• **TASK DETAILS**: Across the data below, state how many lines hold "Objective", and reply with nothing but that number.

• **STUDY MATERIAL**:
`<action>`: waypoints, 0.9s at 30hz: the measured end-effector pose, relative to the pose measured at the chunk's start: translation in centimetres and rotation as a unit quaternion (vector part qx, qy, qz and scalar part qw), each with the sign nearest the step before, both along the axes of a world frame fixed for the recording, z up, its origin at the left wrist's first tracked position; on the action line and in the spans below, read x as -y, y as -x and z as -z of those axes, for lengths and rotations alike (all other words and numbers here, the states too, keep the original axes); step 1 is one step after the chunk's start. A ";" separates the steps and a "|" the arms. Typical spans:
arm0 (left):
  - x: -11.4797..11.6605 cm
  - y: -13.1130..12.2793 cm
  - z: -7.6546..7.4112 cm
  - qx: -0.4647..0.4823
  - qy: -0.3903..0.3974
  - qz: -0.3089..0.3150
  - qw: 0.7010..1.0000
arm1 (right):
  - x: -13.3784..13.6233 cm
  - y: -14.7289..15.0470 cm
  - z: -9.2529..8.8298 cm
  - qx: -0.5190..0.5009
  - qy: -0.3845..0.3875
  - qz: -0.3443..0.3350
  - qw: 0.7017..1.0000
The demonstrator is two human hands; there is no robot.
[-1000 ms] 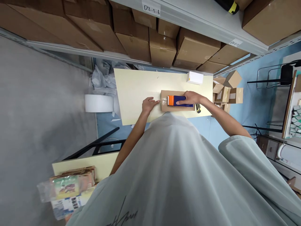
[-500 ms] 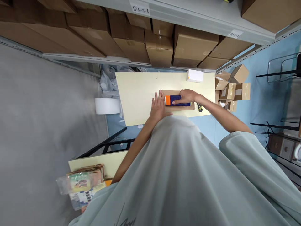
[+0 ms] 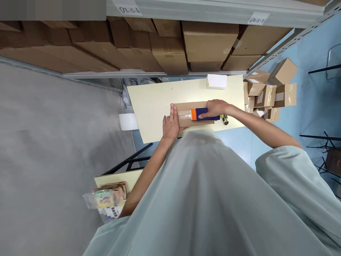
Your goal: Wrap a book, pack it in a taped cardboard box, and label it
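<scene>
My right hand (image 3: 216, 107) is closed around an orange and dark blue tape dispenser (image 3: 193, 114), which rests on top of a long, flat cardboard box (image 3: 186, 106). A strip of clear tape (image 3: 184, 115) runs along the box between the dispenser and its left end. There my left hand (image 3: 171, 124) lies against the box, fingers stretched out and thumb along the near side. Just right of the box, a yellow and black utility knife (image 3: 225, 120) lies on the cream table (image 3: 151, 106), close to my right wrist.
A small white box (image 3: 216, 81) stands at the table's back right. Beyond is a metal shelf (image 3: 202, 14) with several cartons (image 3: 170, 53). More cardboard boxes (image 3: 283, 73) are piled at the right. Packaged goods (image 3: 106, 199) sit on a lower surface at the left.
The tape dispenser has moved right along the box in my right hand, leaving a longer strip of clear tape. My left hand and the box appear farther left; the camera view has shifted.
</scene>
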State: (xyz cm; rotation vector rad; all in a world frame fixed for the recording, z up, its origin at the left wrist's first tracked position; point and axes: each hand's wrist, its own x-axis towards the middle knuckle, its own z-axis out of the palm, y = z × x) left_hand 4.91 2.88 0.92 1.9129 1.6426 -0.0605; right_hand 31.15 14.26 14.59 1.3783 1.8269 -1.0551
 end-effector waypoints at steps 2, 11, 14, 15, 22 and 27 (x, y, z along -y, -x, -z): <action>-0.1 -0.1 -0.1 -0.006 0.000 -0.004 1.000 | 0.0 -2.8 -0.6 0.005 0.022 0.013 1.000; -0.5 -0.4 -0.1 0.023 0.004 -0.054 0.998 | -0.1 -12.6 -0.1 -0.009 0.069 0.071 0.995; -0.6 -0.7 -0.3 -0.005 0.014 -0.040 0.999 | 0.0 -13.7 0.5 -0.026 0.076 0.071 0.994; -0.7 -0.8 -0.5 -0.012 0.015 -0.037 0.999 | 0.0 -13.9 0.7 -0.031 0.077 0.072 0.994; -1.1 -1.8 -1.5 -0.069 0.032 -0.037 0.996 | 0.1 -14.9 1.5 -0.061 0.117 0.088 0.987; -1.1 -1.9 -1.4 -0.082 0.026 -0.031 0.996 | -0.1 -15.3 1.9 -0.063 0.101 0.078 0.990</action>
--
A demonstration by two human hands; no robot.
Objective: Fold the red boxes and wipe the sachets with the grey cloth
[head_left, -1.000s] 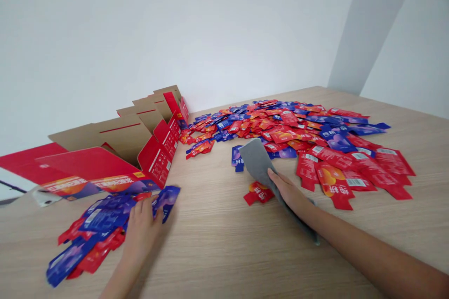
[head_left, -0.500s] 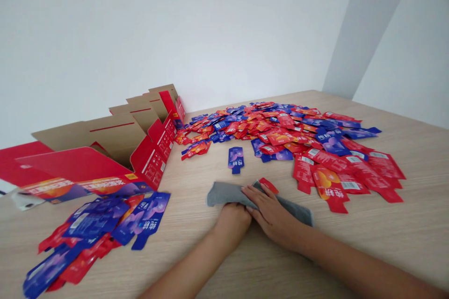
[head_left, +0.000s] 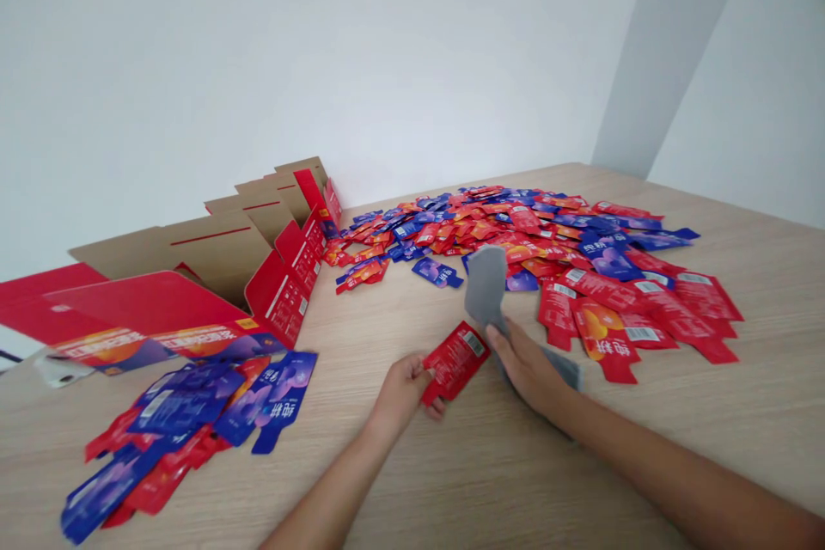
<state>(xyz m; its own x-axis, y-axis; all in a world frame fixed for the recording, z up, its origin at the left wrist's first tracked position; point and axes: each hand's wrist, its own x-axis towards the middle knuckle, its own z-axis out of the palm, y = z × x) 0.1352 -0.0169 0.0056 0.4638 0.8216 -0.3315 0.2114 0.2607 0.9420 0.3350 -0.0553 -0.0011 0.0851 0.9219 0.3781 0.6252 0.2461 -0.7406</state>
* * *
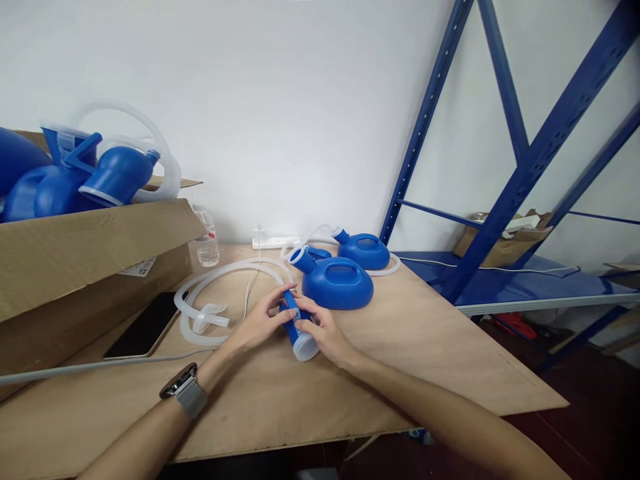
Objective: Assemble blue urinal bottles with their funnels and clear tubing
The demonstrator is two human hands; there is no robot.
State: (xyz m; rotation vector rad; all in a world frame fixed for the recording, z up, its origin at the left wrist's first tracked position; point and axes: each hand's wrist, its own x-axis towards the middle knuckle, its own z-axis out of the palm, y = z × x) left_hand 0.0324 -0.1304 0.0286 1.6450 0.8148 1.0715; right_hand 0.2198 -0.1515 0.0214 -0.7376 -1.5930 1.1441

• **TASK ANSWER**: 2